• Assignment: Show each line of the records below where the word "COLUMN" occurs.

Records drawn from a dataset
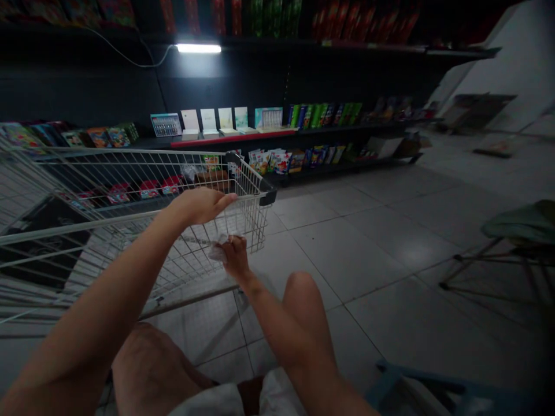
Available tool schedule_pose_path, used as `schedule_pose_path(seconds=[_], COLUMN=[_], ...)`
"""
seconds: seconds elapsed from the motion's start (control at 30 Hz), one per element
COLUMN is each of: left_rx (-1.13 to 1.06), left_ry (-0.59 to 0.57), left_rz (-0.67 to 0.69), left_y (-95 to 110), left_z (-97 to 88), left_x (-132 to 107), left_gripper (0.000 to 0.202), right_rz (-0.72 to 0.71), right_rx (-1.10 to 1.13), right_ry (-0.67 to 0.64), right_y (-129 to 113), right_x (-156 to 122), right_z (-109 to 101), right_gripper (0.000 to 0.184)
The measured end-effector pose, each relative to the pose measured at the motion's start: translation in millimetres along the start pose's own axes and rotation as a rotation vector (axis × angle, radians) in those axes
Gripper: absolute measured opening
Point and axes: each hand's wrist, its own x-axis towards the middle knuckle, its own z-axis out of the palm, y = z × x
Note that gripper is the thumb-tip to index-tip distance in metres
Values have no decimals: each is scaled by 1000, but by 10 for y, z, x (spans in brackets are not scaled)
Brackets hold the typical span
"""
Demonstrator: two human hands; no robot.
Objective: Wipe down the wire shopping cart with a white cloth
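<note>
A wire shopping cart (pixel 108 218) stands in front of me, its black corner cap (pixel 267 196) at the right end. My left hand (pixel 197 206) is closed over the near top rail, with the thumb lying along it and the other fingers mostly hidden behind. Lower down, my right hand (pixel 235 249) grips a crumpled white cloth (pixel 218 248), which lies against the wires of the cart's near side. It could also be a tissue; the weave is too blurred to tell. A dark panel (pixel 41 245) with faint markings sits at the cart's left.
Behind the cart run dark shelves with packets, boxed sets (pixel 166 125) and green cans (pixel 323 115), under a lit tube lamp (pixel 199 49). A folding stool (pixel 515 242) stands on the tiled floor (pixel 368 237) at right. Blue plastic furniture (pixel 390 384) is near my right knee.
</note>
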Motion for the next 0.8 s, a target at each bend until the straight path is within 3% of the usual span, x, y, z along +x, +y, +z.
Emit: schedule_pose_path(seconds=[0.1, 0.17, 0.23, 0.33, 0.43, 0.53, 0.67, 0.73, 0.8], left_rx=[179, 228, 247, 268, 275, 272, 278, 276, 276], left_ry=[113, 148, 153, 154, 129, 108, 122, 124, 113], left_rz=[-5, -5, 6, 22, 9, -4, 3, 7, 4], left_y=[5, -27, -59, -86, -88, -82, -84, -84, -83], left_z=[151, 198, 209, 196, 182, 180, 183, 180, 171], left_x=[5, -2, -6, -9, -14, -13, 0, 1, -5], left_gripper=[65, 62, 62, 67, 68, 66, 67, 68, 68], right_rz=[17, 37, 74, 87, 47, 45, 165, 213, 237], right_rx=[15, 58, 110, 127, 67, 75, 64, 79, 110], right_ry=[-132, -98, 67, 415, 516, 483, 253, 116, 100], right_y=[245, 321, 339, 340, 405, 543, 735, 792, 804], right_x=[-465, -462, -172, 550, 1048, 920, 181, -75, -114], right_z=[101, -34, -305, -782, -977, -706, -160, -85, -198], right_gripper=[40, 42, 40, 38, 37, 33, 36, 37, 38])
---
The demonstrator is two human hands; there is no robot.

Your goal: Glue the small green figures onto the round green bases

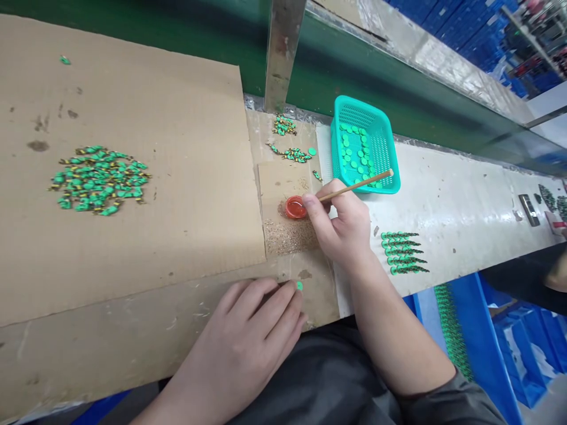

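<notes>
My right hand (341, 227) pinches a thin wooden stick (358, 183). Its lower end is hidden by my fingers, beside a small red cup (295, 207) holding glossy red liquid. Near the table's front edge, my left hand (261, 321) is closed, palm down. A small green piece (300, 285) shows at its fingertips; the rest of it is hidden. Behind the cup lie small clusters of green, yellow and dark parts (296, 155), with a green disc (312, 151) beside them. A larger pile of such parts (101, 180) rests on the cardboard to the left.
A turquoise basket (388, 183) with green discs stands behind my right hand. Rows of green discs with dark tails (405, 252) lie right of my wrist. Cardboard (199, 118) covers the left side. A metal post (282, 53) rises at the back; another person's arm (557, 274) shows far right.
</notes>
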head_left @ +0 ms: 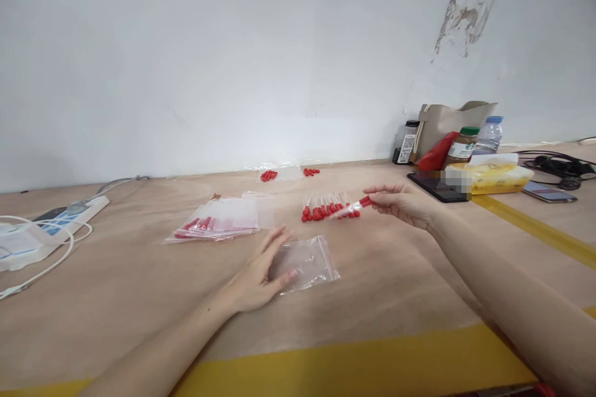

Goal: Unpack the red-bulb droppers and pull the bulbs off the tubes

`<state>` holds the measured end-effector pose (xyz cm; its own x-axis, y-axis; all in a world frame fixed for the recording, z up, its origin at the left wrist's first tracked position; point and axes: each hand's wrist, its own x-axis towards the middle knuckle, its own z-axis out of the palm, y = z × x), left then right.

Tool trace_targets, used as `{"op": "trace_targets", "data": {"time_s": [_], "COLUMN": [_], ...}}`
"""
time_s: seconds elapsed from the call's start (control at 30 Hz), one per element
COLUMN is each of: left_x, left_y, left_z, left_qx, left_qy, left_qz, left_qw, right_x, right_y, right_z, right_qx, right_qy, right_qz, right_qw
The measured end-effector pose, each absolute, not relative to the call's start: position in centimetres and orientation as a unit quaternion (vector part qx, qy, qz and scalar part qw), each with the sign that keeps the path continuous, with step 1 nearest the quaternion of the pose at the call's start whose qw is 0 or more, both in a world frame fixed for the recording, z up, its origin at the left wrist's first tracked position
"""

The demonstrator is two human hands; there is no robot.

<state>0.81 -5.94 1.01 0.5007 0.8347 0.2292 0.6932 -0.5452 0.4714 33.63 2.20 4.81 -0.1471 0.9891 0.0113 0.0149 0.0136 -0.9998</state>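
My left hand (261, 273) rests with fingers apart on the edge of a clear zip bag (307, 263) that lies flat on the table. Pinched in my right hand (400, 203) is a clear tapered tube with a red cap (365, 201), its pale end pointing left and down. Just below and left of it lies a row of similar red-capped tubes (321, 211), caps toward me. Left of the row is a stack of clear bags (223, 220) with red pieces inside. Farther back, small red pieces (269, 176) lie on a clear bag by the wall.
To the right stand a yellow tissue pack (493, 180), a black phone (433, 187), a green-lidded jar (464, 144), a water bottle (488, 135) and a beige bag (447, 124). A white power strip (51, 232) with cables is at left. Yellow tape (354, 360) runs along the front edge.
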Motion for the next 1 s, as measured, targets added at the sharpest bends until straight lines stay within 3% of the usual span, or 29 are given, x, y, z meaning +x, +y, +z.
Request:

• Output below:
Available tool schedule_pose_path, used as `schedule_pose_path(seconds=[_], COLUMN=[_], ...)`
COLUMN is each of: left_rx (-1.13 to 1.06), left_ry (-0.59 to 0.57), left_rz (-0.67 to 0.69), left_y (-95 to 110), left_z (-97 to 88), left_x (-132 to 107), left_gripper (0.000 to 0.202), right_rz (-0.72 to 0.71), right_rx (-1.10 to 1.13), right_ry (-0.67 to 0.64), right_y (-129 to 113), right_x (-156 to 122), right_z (-109 to 101), right_gripper (0.000 to 0.184)
Tool trace_targets, used as `{"op": "trace_targets", "data": {"time_s": [_], "COLUMN": [_], ...}}`
COLUMN is each of: left_x, left_y, left_z, left_qx, left_qy, left_qz, left_qw, right_x, right_y, right_z, right_qx, right_qy, right_qz, right_qw

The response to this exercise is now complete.